## What the task requires
Every line of the data below must be given again exactly.

## Stored data
- - - -
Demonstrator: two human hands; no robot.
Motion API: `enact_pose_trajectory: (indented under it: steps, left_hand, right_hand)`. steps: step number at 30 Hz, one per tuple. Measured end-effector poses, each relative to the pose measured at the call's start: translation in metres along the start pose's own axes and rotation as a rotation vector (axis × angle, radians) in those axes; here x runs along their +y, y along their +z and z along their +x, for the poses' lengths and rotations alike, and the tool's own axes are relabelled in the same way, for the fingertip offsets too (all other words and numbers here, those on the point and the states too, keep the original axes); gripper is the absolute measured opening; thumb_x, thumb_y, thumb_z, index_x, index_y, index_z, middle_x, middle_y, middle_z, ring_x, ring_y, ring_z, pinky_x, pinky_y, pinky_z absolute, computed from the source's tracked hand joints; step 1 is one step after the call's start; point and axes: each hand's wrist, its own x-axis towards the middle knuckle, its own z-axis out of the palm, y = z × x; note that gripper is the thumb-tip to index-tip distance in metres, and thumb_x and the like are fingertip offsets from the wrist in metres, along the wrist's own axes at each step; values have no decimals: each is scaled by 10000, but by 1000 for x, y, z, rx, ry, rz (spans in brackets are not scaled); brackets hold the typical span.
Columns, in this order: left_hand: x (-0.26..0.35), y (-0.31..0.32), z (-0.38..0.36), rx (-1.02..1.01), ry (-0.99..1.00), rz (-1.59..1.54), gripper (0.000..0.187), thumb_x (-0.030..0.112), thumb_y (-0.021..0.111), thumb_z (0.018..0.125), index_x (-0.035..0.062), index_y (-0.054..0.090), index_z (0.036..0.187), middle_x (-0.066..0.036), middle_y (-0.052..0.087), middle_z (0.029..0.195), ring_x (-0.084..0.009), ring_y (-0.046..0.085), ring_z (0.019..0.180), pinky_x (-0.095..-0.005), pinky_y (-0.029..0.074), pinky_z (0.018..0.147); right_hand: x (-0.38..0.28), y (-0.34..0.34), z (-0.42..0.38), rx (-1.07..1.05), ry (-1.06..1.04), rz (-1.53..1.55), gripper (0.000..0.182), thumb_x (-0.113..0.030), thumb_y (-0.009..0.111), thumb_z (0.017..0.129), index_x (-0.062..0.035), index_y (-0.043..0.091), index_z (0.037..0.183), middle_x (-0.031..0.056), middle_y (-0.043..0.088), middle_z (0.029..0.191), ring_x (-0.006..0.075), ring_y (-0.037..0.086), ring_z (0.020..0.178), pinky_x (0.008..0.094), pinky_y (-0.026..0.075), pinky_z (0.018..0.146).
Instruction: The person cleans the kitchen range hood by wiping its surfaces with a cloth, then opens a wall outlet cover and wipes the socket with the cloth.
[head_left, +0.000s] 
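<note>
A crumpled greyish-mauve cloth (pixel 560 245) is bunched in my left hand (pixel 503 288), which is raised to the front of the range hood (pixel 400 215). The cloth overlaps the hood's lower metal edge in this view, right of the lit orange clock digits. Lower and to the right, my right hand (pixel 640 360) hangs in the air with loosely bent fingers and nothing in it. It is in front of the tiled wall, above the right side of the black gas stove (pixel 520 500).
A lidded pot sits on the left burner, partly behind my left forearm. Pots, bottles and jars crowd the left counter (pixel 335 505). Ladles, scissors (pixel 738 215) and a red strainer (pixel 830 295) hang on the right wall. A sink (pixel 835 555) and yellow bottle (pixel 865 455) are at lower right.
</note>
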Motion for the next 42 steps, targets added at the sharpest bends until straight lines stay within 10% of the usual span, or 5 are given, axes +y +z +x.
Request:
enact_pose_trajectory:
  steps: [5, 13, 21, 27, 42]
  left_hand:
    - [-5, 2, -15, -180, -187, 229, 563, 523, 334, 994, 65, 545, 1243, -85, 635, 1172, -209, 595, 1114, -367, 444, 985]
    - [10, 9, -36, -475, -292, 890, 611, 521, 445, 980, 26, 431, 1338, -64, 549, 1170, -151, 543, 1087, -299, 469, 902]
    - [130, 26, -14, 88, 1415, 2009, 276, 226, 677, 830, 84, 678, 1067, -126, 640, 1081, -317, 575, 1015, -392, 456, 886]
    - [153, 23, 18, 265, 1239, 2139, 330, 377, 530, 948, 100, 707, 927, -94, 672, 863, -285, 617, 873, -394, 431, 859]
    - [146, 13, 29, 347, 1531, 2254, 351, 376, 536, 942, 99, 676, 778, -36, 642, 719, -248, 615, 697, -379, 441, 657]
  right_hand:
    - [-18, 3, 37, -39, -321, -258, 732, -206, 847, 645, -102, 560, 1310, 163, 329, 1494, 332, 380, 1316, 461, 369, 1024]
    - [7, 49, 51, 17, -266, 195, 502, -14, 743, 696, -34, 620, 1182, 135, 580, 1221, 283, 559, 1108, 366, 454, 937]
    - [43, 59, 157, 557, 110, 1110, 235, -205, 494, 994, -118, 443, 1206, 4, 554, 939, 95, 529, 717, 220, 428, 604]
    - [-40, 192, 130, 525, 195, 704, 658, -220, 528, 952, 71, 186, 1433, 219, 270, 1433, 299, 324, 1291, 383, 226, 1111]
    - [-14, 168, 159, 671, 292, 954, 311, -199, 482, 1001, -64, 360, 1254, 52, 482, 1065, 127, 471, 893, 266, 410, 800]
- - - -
## Task solution
Demonstrator: two human hands; no robot.
Motion API: `enact_pose_trajectory: (indented under it: steps, left_hand, right_hand)`. steps: step number at 30 Hz, one per tuple. Measured end-effector poses, each relative to the pose measured at the call's start: translation in metres along the start pose's own axes and rotation as a rotation vector (axis × angle, radians) in those axes; here x runs along their +y, y along their +z and z along their +x, for the poses' lengths and rotations alike, and the tool's own axes are relabelled in the same way, for the fingertip offsets too (all other words and numbers here, those on the point and the states too, keep the original axes); gripper is the absolute measured opening; thumb_x, thumb_y, thumb_z, index_x, index_y, index_z, middle_x, middle_y, middle_z, ring_x, ring_y, ring_z, pinky_x, pinky_y, pinky_z absolute, computed from the source's tracked hand joints; step 1 is one step after the call's start; point and axes: each hand's wrist, its own x-axis towards the middle knuckle, its own z-axis out of the palm, y = z × x; note that gripper is the thumb-tip to index-tip distance in metres, and thumb_x and the like are fingertip offsets from the wrist in metres, along the wrist's own axes at each step; values have no decimals: each is scaled by 10000, but by 1000 for x, y, z, rx, ry, rz (spans in brackets are not scaled); brackets hold the typical span.
Columns, in this order: left_hand: x (-0.26..0.35), y (-0.31..0.32), z (-0.38..0.36), rx (-1.02..1.01), ry (-0.99..1.00), rz (-1.59..1.54), gripper (0.000..0.187), thumb_x (-0.030..0.112), thumb_y (-0.021..0.111), thumb_z (0.018..0.125), index_x (-0.035..0.062), index_y (-0.054..0.090), index_z (0.036..0.187), middle_x (-0.066..0.036), middle_y (-0.052..0.087), middle_z (0.029..0.195), ring_x (-0.084..0.009), ring_y (-0.046..0.085), ring_z (0.019..0.180), pinky_x (-0.095..-0.005), pinky_y (-0.029..0.074), pinky_z (0.018..0.147); right_hand: x (-0.38..0.28), y (-0.34..0.34), z (-0.42..0.38), rx (-1.07..1.05), ry (-1.06..1.04), rz (-1.53..1.55), gripper (0.000..0.182), thumb_x (-0.113..0.030), thumb_y (-0.009..0.111), thumb_z (0.017..0.129), index_x (-0.062..0.035), index_y (-0.043..0.091), index_z (0.037..0.183), middle_x (-0.031..0.056), middle_y (-0.043..0.088), middle_z (0.029..0.191), ring_x (-0.006..0.075), ring_y (-0.037..0.086), ring_z (0.020..0.178), pinky_x (0.008..0.094), pinky_y (-0.026..0.075), pinky_z (0.018..0.146).
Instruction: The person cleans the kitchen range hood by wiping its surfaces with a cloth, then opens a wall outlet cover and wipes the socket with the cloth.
[head_left, +0.000s] 
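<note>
A crumpled greyish-mauve cloth (pixel 560 245) is bunched in my left hand (pixel 503 288), which is raised to the front of the range hood (pixel 400 215). The cloth overlaps the hood's lower metal edge in this view, right of the lit orange clock digits. Lower and to the right, my right hand (pixel 640 360) hangs in the air with loosely bent fingers and nothing in it. It is in front of the tiled wall, above the right side of the black gas stove (pixel 520 500).
A lidded pot sits on the left burner, partly behind my left forearm. Pots, bottles and jars crowd the left counter (pixel 335 505). Ladles, scissors (pixel 738 215) and a red strainer (pixel 830 295) hang on the right wall. A sink (pixel 835 555) and yellow bottle (pixel 865 455) are at lower right.
</note>
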Motion for the next 42 steps, targets added at the sharpest bends until straight lines stay within 10% of the usual span, or 5 are given, axes +y +z +x.
Request:
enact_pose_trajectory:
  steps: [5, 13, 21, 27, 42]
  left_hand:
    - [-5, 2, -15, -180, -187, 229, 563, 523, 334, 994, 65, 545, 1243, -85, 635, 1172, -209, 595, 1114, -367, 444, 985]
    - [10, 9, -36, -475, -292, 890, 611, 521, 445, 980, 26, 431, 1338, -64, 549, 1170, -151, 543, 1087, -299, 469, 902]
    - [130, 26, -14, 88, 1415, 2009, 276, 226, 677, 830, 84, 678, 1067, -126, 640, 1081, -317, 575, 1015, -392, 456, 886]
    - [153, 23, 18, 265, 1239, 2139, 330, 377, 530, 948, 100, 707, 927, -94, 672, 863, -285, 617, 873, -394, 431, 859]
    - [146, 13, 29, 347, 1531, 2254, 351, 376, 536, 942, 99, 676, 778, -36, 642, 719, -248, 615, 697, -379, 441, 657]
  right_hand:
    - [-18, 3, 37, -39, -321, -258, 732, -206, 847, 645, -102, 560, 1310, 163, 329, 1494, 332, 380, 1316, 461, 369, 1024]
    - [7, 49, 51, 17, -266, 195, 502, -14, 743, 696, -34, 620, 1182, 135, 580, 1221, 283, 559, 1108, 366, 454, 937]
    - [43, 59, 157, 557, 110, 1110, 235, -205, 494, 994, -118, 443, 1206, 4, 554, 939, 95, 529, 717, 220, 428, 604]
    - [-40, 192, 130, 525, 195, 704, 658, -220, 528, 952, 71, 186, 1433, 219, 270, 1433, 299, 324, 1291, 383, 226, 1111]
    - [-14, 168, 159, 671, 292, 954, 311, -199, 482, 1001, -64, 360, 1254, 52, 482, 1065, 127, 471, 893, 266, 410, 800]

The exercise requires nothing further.